Can JK Rowling please stop shoehorning Harry Potter into current events?
Oh great, a tweet about how Snape would feel about the NHS
Another day, another JK Rowling tweet about UK politics and Harry Potter. Today, she was trending on Facebook again, just after a painful declaration on Twitter about Jeremy Corbyn.
— J.K. Rowling (@jk_rowling) August 31, 2016
Corbyn isn’t Dumbledore. Guys, stop everything. This is the greatest political commentary of our time. Corbyn, Dumbledore, beards, dubious leaders – you get it right? Hogwarts Express, Virgin Trains, Privet Drive, Houses of Parliament, dodgy trackies, no tie, robes, Hufflepuff – God there is just so much potential material here. She went on to write (because no, she didn’t stop there): “I forgot Dumbledore trashed Hogwarts, refused to resign and ran off to the forest to make speeches to angry trolls.”
It isn’t the first time JK Rowling has managed to shoehorn herself into a political conversation by making things about Harry Potter. There was also this despondent reaction to Brexit which I’m sure is intended to speak volumes but actually is just frustratingly naive.

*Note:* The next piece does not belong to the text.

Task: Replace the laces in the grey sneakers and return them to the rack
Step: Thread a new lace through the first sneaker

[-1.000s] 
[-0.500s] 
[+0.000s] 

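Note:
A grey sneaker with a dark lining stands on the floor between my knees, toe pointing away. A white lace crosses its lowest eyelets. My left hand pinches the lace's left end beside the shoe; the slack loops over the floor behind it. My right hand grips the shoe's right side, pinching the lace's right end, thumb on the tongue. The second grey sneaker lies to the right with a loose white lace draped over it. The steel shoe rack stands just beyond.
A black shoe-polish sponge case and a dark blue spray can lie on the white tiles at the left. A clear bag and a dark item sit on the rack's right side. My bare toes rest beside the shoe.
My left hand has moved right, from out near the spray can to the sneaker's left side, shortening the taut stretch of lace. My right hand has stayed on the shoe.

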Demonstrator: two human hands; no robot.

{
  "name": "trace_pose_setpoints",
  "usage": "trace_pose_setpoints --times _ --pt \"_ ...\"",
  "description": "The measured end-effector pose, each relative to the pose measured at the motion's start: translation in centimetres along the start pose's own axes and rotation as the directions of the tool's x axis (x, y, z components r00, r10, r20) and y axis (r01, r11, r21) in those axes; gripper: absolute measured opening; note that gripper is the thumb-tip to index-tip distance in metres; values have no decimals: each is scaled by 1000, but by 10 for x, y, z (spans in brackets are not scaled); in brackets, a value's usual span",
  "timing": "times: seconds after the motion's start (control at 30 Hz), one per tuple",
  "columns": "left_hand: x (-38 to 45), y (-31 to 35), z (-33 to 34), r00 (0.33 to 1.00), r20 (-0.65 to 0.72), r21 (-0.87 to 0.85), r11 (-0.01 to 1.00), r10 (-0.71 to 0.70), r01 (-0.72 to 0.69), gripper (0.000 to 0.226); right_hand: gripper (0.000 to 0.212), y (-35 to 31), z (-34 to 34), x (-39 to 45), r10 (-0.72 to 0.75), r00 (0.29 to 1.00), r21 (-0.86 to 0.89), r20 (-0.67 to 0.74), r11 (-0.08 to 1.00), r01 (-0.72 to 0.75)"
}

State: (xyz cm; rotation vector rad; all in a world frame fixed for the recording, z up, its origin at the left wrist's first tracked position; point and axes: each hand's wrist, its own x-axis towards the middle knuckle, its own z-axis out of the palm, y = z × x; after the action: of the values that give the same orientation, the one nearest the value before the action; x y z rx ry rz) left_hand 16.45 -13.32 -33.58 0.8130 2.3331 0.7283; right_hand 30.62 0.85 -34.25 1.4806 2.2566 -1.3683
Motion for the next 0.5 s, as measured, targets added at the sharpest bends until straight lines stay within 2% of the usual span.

I don't think I've ever wanted magic more. https://t.co/gVNQ0PYIMT
— J.K. Rowling (@jk_rowling) June 24, 2016
Now it’s almost cliche. Political event, Harry Potter tweet, brief flurry of attention, Buzzfeed article on how she just “absolutely slammed and clapped back” at someone.
Like everyone else, I was a massive fan of Harry Potter growing up. Books, films, Slytherin scarves, pencil cases, adolescent lust after actors and fictional characters; it was all there. I adored JK Rowling, but every time she pipes up with her 140 character friendly lightweight political commentary, I like her a little less.
It’s frankly patronising that she thinks this is the only way to make politics and the Big Bad Real World accessible to an audience of young people who grew up reading her books and now are presumably jaded-but-cutesy millennials. As she would probably say, every time she makes a Potter reference to that audience it makes the whole thing a little less magical – and a lot more tragic. It feels a bit like leaving your mum unsupervised on Facebook and coming back to find she’s posted a lot of cat memes and tagged her friend Julie in a status about “wine o’clock”.
Rowling becomes less and less of the figure who you thought of as some sort of genius, the author of what 13-year-old you would call the greatest books of all time and more of a lazy social media demagogue. She’s 51-years-old. She’s got three kids. She’s got 8.07 million Twitter followers, and instead of using that influence to say anything useful, she’s turned it into a bizarre safe-space fan fiction.
She is literally an adult who cannot engage with real life unless she manages to make it about a world she made up in her head.